And we are done! We can run our application and see the logging get printed to ‘System.out’.

On the positive side, the amount of code written is pretty minimal and we did not actually have to write bytecode to use Javassist. The big drawback is that writing Java code in quotes can become tedious. Luckily, some of the other bytecode manipulation frameworks are faster. Let’s take a look at one of those faster frameworks.

How do we modify the bytes using ASM?

ASM is a bytecode manipulation framework that has a small memory footprint and is relatively fast. I consider ASM to be the industry standard for bytecode manipulation, as even Javassist uses ASM under the hood. ASM provides both object and event-based libraries, but here I’ll focus on the event-based model.

To understand ASM, I will start with a diagram (below) of a Java class that comes from ASM’s own documentation. It shows that a Java class is composed of several parts, including a superclass, interfaces, annotations, fields, and methods. In ASM’s event-based model, all of these class components can be considered events.

Java Class

The class events for ASM can be found on a ClassVisitor. In order “see” these events, you must create a classVisitor that overrides the desired components you want to see.

ClassVisitor

In addition to a class visitor, we need something to parse the class and generate events. ASM provides an object called a ClassReader for this purpose. The reader parses the class and produces events. After the class has been parsed, we need a ClassWriter to consume the events, converting them back to a class byte array. In the diagram below, we have the bytes of the BankTransactionsclass being passed to a ClassReader, which sends the bytes to a ClassWriter, which outputs the resulting BankTransaction. When there is no ClassVisitor present, the input BankTransactions bytes should essentially match its output bytes.
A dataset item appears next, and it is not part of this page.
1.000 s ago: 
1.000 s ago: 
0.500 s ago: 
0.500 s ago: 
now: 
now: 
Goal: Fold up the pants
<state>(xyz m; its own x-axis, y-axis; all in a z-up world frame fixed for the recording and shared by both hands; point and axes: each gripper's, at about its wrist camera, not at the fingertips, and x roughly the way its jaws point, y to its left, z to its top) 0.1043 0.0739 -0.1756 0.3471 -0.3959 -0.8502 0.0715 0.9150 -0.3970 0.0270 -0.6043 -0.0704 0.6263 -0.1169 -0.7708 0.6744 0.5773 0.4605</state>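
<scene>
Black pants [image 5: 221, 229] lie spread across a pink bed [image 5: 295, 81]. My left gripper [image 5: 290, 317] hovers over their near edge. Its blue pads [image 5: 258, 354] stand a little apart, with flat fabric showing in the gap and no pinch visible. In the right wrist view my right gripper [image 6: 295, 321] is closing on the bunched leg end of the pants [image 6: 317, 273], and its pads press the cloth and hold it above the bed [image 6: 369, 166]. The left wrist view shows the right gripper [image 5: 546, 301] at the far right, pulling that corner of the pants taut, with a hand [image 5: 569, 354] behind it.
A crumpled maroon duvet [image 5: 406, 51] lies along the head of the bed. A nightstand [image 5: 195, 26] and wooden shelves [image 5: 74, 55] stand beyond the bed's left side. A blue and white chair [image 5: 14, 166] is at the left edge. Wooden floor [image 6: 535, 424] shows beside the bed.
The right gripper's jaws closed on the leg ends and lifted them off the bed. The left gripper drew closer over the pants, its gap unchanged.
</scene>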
ClassReader and ClassWriter


public byte[] transform(ClassLoader loader, String className,
    Class<?> classBeingRedefined, ProtectionDomain protectionDomain,
    byte[] classfileBuffer) throws IllegalClassFormatException {
                                  
    ClassReader cr = new ClassReader(classfileBuffer);
    ClassWriter cw = new ClassWriter(cr, ClassWriter.COMPUTE_FRAMES);

    cr.accept(cw, 0);
    return cw.toByteArray();
}

The ClassReader takes in the bytes of the class, while the ClassWriter takes in the class reader. The accept call to the ClassReader says parse the class. Next, we access the resulting bytes from the ClassWriter.

Now suppose we want to modify the BankTransaction bytes. First, we need to chain in a ClassVisitor. This ClassVisitor will override methods, such as visitField or visitMethod, to receive notifications about that specific class component.

ClassVisitor chain

Below is the code representing the diagram above. The class visitor LogMethodClassVisitor has been added. Note that you can add more than one class visitor.


public byte[] transform(ClassLoader loader, String className,
    Class<?> classBeingRedefined, ProtectionDomain protectionDomain,
    byte[] classfileBuffer) throws IllegalClassFormatException {
                            
    ClassReader cr = new ClassReader(classfileBuffer);
    ClassWriter cw = new ClassWriter(cr, ClassWriter.COMPUTE_FRAMES);
    ClassVisitor cv = new LogMethodClassVisitor(cw, className);
    cr.accept(cv, 0);
    return cw.toByteArray();
}

For the audit log application, we need to examine each method on the class. This means the ClassVisitor need only override ‘visitMethod’.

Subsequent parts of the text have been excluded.